- GOAL OF THE EXERCISE: Show each line in the listing below that contains the word "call".

- PROVIDED INFORMATION:
::::
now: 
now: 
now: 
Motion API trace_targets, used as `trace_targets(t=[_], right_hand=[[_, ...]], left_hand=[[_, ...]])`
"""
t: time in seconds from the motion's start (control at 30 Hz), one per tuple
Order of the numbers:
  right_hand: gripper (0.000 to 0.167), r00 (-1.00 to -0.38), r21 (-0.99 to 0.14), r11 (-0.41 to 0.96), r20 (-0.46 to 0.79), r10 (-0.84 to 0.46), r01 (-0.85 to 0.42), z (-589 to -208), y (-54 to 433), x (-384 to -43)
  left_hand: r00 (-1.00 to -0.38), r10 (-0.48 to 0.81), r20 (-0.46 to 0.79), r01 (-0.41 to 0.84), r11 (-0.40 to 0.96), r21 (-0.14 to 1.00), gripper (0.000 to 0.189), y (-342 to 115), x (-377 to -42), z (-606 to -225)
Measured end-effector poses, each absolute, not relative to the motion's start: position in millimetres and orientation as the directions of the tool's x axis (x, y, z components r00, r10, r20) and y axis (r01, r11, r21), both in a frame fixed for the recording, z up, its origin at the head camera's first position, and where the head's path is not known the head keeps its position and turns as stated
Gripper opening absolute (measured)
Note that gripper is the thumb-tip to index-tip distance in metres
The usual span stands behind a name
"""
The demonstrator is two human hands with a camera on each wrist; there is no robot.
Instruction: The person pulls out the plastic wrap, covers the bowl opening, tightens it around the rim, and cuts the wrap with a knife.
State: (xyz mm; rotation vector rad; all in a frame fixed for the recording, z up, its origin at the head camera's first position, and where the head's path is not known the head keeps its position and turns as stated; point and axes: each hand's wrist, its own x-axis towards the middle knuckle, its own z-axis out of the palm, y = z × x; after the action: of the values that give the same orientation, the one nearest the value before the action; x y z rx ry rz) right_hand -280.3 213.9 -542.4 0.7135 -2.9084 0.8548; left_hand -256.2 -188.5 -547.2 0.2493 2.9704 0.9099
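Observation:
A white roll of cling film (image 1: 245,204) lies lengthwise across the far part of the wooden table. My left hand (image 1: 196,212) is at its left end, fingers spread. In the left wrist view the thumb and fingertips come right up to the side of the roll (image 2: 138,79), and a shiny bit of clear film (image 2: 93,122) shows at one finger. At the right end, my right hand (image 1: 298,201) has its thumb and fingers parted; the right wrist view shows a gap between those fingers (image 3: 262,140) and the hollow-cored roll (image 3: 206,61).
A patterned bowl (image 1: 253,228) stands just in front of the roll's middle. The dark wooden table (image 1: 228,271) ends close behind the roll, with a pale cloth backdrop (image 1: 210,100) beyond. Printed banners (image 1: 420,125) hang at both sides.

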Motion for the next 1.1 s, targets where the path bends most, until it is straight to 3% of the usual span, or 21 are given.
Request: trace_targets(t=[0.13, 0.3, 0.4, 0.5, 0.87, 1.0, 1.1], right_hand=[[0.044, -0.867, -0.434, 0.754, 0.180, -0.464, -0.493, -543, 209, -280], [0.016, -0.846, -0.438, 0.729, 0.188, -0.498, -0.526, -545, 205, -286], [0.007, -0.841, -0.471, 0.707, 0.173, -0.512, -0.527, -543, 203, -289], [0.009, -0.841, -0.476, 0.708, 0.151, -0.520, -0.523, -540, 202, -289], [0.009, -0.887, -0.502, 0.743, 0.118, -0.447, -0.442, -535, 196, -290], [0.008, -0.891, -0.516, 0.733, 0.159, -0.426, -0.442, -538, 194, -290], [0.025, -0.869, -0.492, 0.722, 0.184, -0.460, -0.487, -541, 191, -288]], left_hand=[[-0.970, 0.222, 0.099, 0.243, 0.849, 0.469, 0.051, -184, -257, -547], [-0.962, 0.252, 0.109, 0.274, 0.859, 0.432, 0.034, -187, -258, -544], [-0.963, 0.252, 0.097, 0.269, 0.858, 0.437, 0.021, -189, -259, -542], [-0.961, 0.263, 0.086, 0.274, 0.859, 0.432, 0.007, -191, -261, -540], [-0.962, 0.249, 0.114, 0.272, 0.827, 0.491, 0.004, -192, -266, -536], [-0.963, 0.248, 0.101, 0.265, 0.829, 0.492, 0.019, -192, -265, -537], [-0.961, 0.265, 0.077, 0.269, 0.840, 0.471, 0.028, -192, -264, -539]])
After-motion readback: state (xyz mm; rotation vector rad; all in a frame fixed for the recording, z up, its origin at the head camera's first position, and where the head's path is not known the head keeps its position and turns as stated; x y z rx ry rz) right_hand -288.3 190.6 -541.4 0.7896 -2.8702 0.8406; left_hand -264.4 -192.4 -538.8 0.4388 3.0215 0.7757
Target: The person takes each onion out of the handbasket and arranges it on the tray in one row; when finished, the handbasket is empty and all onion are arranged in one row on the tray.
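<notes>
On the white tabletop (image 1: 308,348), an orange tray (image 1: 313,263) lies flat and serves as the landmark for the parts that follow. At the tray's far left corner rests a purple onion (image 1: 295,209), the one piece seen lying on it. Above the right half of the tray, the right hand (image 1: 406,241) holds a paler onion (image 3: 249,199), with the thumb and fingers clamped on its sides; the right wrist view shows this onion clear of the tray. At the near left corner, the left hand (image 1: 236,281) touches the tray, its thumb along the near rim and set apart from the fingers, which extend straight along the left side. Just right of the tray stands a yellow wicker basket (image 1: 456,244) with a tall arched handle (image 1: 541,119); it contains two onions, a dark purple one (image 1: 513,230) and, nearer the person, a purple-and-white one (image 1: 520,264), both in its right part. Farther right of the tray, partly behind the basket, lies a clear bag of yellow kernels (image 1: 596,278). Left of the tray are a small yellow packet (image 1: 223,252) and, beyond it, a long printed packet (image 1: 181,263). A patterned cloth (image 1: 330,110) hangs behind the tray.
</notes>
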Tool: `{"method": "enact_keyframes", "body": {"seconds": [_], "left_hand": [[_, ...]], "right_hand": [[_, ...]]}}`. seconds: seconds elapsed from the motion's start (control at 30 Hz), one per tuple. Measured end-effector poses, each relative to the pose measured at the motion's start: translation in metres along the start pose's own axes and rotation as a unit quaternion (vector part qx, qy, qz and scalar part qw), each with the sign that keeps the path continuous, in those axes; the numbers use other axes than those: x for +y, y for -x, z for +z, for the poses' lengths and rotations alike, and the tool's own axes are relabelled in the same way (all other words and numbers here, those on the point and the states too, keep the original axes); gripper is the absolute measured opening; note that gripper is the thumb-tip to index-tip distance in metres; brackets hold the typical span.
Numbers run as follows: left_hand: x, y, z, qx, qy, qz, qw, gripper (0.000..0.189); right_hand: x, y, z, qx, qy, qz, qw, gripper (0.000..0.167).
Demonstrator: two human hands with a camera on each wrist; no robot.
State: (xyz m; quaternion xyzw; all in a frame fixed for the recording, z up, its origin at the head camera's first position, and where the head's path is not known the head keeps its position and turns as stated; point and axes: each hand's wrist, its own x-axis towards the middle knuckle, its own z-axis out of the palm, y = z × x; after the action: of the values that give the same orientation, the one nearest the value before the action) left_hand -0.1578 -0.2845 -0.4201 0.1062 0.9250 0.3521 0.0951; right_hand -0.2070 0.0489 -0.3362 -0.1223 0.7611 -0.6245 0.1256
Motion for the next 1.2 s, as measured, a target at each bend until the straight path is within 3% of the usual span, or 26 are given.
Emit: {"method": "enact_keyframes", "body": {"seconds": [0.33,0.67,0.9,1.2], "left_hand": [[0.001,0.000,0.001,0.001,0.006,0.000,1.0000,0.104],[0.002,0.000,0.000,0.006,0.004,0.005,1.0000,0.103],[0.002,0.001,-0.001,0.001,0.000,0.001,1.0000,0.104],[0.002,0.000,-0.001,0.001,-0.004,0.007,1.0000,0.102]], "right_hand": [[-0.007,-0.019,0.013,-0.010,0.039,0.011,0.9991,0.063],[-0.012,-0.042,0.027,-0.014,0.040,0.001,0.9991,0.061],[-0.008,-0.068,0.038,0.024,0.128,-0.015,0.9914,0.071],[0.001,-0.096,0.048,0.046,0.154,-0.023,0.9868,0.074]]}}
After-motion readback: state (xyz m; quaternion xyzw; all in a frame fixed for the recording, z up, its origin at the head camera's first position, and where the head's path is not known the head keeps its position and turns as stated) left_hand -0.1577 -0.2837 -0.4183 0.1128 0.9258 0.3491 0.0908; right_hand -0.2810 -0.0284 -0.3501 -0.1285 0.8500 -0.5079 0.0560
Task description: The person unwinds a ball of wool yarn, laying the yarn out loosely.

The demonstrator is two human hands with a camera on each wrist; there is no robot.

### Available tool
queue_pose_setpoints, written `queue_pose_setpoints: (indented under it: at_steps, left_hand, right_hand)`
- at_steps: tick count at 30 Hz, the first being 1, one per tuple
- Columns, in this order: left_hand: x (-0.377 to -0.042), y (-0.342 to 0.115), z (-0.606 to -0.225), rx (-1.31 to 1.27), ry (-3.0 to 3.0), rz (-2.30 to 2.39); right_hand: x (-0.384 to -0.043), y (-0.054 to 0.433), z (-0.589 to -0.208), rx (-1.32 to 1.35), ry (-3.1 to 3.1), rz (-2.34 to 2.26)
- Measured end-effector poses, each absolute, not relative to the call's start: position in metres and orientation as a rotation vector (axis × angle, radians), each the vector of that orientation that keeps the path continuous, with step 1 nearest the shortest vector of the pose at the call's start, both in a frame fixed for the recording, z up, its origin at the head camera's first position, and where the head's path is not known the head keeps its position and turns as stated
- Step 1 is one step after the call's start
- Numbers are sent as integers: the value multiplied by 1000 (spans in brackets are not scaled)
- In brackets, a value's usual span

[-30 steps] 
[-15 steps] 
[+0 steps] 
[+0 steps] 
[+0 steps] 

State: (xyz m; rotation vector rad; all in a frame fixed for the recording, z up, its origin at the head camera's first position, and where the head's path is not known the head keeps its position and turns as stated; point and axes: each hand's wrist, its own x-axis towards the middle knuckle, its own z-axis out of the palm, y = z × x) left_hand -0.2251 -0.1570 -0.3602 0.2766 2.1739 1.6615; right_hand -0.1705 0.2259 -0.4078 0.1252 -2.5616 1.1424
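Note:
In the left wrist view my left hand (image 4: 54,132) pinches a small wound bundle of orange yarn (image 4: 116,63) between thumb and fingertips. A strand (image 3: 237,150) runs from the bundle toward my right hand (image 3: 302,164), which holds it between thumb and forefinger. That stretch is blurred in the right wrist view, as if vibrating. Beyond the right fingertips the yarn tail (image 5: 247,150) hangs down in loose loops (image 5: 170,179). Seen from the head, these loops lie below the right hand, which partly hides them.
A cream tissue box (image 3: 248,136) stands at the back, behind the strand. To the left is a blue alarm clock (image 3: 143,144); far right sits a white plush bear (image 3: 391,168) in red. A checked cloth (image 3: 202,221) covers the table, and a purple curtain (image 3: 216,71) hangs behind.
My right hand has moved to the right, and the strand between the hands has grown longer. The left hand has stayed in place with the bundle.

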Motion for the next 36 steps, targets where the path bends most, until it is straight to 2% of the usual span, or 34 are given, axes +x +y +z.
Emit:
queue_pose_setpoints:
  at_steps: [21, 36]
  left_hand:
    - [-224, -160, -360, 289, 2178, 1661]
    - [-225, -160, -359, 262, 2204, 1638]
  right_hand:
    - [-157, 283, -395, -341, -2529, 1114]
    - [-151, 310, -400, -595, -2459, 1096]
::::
- EXPECTED OUTPUT:
- Measured end-effector poses, each absolute, not relative to the call's start: position in metres and orientation as a rotation vector (axis × angle, radians), each the vector of that orientation that keeps the path continuous, with step 1 nearest the shortest vector of the pose at the call's start, both in a frame fixed for the recording, z up, its origin at the head camera's first position, and where the head's path is not known the head keeps its position and turns as stated
- Step 1 is one step after the call's start

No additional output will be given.